10.2.5 Accounting using RADIUS/TACACS +
This section describes RADIUS and TACACS+ accounting methods.
- <Structure of this section>
(1) Specifying Accounting
By configuring RADIUS or TACACS+ and aaa accounting, you can set up the Switch to send accounting information to the RADIUS or TACACS+ server whenever a user logs in or logs out from a remote operation terminal. Accounting information will also be sent to the TACACS+ server at every command input to the Switch.
Two types of accounting can be configured: login accounting for sending login and logout events to the server, and command accounting for sending command input events. Command accounting is supported only by TACACS+.

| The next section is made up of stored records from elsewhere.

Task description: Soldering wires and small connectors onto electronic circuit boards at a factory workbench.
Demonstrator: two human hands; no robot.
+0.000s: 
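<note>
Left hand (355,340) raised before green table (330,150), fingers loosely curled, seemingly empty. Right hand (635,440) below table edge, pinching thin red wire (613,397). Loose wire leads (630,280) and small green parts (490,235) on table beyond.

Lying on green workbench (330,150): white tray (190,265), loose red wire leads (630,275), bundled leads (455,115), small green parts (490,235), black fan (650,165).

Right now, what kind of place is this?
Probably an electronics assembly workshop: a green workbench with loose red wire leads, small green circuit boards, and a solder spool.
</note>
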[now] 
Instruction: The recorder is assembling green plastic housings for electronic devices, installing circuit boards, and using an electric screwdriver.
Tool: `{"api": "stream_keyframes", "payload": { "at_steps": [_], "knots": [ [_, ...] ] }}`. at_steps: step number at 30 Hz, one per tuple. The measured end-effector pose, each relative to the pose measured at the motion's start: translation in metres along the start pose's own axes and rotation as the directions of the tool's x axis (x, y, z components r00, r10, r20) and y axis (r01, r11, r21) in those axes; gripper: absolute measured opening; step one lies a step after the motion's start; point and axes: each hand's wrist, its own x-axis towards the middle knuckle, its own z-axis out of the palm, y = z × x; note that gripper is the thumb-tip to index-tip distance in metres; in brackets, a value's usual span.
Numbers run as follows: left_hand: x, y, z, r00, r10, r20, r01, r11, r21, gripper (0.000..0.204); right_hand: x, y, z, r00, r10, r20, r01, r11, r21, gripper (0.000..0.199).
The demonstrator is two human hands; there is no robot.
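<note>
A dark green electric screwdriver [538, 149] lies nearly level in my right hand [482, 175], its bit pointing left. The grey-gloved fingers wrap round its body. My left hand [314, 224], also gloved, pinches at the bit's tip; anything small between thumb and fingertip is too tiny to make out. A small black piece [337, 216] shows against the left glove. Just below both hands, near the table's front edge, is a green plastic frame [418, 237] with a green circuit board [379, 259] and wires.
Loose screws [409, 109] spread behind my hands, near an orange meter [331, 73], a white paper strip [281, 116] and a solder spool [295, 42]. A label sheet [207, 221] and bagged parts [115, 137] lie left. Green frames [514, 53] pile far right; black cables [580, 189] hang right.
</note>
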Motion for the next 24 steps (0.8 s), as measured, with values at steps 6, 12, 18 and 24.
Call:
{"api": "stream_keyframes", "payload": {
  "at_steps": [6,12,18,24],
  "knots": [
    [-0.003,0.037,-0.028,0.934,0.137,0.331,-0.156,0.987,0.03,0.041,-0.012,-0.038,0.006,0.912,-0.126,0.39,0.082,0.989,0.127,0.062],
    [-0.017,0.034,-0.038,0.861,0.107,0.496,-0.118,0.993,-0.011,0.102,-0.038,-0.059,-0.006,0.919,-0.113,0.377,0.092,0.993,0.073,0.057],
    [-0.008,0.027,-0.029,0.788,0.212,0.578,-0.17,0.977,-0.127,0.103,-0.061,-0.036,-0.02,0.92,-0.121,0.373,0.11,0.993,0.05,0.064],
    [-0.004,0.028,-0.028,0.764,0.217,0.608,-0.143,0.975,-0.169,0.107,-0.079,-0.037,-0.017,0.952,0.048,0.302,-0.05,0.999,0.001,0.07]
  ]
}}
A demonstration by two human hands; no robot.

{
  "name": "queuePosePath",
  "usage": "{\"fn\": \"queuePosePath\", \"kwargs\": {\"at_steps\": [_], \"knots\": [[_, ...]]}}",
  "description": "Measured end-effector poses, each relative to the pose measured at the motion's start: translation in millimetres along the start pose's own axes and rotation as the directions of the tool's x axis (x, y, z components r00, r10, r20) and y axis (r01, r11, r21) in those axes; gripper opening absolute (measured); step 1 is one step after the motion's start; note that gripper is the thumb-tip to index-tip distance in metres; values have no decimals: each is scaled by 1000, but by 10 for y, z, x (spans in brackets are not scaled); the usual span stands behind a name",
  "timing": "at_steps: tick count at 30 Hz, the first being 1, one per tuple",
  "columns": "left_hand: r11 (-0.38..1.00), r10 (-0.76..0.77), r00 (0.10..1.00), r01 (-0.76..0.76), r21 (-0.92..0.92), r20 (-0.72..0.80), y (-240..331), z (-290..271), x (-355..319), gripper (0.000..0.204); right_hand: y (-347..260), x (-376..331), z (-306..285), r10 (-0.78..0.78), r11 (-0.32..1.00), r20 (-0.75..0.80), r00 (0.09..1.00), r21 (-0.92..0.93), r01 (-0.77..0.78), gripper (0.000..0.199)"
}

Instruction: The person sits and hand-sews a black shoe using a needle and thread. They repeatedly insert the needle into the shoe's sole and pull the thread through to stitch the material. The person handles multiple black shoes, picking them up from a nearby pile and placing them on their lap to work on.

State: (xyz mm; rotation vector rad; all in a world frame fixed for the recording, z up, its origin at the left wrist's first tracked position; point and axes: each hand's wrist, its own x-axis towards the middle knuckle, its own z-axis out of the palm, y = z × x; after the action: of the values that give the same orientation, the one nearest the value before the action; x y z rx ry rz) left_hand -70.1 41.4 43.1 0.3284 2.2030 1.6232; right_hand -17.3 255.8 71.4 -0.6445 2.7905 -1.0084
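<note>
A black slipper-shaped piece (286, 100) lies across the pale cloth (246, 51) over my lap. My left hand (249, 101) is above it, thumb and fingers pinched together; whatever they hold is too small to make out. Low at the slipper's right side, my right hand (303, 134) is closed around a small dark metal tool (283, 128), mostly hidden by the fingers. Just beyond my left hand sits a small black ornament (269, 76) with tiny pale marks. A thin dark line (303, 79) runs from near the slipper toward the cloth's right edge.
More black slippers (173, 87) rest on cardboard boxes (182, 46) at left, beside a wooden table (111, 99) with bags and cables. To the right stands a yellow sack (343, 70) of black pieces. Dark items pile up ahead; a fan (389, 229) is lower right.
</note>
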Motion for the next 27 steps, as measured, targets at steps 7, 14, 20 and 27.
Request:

For each type of accounting, you can select either start-stop mode which sends both START and STOP accounting notices, or stop-only mode which sends STOP notices only. For command accounting, you can choose to report all entered commands or only configuration commands. Normally, records are sent to each RADIUS or TACACS+ server in turn, as long as each server is available and until accounting is successful, but you can also choose to broadcast accounting records to all the servers regardless of success or failure.
(2) Accounting Flow
The following figure shows the processing sequence when the system is configured to send accounting notices to a TACACS+ server in START-STOP transmission mode for both login accounting and command accounting.
|
|
![[Figure Data]](./GRAPHICS/ZU108070.GIF)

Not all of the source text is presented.